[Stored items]
=== Section Start ===

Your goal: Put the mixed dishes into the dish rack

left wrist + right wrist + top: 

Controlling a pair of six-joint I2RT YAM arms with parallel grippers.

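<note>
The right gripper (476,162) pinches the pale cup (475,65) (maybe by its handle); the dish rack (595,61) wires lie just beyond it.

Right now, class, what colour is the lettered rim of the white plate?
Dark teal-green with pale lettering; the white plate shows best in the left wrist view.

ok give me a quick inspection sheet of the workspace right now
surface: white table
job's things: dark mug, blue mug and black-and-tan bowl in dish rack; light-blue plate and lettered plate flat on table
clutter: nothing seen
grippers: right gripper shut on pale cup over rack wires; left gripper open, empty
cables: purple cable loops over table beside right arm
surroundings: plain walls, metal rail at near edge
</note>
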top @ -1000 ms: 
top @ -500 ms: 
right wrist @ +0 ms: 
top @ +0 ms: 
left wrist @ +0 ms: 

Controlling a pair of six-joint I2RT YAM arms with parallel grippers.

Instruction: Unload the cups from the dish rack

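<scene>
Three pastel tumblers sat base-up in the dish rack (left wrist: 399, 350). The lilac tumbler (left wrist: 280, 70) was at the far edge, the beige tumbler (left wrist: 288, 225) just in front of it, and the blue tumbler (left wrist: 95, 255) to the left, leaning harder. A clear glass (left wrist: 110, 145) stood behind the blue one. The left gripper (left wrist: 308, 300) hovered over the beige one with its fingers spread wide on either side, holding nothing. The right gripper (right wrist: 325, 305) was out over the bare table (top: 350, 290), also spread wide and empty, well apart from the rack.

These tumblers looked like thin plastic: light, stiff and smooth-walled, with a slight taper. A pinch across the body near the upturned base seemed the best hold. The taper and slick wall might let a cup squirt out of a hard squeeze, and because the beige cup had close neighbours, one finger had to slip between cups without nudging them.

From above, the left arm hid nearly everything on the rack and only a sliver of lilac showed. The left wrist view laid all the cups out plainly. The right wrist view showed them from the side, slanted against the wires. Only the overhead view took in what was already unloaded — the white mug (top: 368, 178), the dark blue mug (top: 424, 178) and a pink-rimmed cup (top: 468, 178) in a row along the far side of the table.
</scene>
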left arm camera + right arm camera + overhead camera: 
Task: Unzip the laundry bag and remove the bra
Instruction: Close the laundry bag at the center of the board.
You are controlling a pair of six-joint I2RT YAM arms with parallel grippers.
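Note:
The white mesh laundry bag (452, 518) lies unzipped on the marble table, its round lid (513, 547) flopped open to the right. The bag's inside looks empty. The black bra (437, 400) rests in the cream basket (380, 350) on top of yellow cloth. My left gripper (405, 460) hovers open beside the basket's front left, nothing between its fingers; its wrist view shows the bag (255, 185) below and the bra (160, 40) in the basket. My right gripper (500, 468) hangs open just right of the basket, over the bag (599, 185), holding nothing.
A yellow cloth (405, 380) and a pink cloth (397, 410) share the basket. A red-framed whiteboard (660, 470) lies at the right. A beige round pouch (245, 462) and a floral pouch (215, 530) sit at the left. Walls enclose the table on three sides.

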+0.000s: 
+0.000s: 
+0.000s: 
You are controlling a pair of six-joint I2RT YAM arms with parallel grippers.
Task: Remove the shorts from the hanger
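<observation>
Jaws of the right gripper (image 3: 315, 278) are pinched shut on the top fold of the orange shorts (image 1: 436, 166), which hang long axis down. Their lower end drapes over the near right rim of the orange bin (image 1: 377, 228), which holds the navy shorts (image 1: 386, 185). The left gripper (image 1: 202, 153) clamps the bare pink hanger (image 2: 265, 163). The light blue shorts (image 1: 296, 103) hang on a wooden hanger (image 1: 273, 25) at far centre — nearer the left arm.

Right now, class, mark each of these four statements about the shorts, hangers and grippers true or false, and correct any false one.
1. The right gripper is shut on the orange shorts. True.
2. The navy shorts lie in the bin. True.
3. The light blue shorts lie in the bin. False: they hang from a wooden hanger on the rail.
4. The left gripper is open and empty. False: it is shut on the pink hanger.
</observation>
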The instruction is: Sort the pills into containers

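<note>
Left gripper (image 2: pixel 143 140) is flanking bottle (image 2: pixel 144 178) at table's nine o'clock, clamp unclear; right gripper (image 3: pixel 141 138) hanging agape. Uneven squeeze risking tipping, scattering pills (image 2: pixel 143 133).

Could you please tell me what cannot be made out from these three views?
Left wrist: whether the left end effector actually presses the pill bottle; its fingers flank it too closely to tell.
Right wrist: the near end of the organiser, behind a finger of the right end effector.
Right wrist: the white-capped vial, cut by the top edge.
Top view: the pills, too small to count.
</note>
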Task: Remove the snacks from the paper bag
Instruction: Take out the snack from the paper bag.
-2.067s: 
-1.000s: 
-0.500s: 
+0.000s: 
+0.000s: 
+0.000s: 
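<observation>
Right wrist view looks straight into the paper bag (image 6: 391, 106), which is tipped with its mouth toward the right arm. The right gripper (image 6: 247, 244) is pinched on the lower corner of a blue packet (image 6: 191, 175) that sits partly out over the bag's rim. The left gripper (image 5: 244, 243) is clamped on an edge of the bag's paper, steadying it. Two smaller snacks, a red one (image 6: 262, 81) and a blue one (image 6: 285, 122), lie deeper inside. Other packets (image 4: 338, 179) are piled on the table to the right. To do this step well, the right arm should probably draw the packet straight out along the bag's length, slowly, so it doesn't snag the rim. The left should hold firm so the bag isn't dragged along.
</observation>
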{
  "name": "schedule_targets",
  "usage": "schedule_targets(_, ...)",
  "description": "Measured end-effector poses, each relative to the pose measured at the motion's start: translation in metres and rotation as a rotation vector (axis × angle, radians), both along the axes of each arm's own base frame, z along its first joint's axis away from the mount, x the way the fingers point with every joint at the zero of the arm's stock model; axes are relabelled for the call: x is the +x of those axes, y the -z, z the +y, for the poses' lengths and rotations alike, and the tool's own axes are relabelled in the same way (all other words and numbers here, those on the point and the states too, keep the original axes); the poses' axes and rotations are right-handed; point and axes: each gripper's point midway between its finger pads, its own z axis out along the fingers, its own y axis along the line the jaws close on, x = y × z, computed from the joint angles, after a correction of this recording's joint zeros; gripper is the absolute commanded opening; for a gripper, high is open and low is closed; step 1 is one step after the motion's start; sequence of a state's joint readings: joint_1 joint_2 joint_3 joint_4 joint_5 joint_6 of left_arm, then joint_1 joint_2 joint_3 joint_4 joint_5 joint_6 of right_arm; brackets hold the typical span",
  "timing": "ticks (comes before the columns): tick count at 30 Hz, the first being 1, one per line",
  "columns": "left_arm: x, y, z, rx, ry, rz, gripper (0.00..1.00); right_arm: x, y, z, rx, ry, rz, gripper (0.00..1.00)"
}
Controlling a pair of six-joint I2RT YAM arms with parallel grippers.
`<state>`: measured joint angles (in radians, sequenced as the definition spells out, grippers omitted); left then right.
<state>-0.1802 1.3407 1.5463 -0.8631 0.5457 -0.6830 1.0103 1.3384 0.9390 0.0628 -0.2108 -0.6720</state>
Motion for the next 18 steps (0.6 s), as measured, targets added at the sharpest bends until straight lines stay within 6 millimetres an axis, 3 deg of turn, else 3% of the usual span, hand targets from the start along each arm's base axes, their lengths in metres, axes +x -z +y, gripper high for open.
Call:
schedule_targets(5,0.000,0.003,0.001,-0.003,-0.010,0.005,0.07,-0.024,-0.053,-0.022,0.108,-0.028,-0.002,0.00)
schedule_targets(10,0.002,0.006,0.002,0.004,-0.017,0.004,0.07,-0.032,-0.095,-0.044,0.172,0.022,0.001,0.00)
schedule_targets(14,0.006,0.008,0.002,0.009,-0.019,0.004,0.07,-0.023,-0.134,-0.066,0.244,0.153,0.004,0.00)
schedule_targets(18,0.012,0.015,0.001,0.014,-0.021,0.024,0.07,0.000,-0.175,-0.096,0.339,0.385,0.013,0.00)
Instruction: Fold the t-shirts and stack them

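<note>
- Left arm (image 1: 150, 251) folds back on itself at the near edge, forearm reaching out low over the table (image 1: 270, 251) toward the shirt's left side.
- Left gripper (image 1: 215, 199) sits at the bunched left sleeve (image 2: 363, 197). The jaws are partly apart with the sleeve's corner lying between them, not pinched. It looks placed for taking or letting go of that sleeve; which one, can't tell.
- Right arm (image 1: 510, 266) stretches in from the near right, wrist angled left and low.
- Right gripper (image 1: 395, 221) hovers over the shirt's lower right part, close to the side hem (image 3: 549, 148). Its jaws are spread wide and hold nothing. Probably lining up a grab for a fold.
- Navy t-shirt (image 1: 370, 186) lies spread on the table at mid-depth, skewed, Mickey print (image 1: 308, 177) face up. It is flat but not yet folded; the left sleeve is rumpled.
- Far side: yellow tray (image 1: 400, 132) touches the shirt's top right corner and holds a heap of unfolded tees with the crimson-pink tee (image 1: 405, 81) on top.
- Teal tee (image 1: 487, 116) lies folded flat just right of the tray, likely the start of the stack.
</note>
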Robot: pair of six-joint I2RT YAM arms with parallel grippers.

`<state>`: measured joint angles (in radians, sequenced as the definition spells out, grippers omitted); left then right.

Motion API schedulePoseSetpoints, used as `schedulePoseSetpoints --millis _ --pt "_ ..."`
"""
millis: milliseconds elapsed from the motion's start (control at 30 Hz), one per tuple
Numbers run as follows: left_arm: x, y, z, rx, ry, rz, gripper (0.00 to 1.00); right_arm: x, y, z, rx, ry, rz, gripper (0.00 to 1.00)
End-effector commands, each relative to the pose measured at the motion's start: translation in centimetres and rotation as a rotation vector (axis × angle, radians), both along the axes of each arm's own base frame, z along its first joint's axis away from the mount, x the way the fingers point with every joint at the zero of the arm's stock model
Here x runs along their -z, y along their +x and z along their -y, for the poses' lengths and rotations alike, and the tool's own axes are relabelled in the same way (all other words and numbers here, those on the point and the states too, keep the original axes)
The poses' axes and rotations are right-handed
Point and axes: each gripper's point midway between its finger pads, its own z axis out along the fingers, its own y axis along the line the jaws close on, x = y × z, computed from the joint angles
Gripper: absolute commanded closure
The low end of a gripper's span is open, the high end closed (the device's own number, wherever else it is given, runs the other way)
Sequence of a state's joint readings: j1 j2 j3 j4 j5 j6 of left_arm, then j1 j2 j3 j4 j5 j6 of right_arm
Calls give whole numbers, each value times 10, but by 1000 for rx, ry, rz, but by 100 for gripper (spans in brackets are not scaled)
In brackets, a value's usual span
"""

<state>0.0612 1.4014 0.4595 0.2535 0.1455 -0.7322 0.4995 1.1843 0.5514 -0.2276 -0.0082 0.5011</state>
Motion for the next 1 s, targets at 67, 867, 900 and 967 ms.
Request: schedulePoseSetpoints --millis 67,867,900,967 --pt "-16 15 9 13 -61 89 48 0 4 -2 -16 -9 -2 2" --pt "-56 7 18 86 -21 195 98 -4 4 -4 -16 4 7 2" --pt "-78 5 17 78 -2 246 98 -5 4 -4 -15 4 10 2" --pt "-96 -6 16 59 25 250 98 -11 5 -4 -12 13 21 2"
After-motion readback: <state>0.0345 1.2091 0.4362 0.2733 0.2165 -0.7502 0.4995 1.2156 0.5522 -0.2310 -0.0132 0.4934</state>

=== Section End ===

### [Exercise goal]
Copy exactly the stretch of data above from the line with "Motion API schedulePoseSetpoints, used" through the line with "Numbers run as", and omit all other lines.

### [Task output]
Motion API schedulePoseSetpoints, used as `schedulePoseSetpoints --millis _ --pt "_ ..."`
"""
millis: milliseconds elapsed from the motion's start (control at 30 Hz), one per tuple
Numbers run as follows: left_arm: x, y, z, rx, ry, rz, gripper (0.00 to 1.00); right_arm: x, y, z, rx, ry, rz, gripper (0.00 to 1.00)

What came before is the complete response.